Thursday, 4 November 2010

DEATH OF A MERITOCRACY

I thought I’d give it 24-hours or so after the announcement by the British government that it was raising university tuition fees to £9,000 in order that my response should be mature and considered. This is it:




Okay, all joking aside there are a number of problems I have with this change of policy. First and fundamentally, I have always believed that the only way to make a society truly fair is to ensure that talented and intelligent individuals – no matter what their background - have access to equally good education. Only in this way can a kid with ability from the wrong side of the tracks have faith in his country, have faith that by hard work, diligence and innate talent he or she can rise above his or her situation in life. That is the whole basis of a meritocracy and, as I was taught from an early age, Britain is a meritocracy.

Or rather was...

The foundation of a meritocracy is the quality of its schools. Now I don’t wanna get into a long diatribe about the quality of state school education but my experience is that it’s pretty poor. Which means that the gulf between those educated in state schools and those educated privately instead of shrinking is actually widening. There MUST be radical reform of the state school sector and – politically incorrect or not – a realisation that whilst all kids are born equal they ain’t all born the same. Some have talents and abilities denied their peers and it’s society’s responsibility to identify those special talents and abilities from an early age and nurture them. If this isn’t done talented kids become frustrated and frustration leads to rebellion...

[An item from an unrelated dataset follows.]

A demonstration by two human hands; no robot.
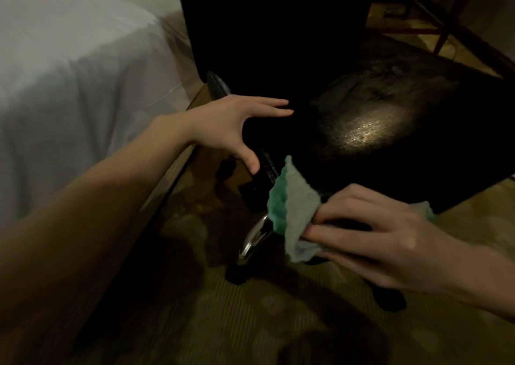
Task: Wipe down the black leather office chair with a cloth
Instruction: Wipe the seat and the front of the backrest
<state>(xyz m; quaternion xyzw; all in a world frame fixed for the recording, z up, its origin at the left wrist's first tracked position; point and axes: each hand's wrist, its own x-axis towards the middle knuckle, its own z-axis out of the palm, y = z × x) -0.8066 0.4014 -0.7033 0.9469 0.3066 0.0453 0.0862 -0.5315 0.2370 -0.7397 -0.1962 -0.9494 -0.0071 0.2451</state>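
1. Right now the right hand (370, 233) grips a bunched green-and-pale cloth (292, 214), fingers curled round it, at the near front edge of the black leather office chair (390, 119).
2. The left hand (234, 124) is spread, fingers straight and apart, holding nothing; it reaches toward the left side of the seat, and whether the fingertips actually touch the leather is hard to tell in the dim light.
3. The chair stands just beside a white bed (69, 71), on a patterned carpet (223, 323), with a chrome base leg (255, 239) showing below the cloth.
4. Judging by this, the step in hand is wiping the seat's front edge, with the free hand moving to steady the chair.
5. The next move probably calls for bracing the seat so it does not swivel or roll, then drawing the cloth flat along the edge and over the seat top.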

History teaches us that if the intelligent are deprived of opportunities to become all they can be they become malcontents: I’d cite the Russian anti-Semitic policies at the end of the 19th Century as an example. These policies denied Jewish kids an education and it was these same disaffected Jewish kids (Lenin, Trotski et al) who twenty years later sponsored the Revolution. The biter bit.

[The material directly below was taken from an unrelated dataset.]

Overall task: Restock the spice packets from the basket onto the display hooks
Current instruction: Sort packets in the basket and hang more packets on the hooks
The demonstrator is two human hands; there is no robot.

Which brings me back to university tuition fees. The proposition that kids should be made to pay for their tertiary education because their earnings post-university are enhanced is specious. These kids’ earning are higher because they contribute more to society: without them Britain doesn’t have much of a future. Vince Cable’s moaning that now 40% of 18 year-olds are going to uni we can’t afford this level of student population is similarly fallacious: wouldn’t it be better to back say just 20% of kids - the most talented – and know that our brightest and best – regardless of background - have been given the opportunity for their abilities to flourish.

I have tried to ignore politicians - they all seem a pretty poor lot to me – but the lack of STRATEGIC vision evinced by them over the last twenty years or so is simply staggering. When any government can place the financial demands of a fatuous nuclear deterrent above that of educating its youngsters then I simply give up.

Britain a meritocracy...you’re having a laugh.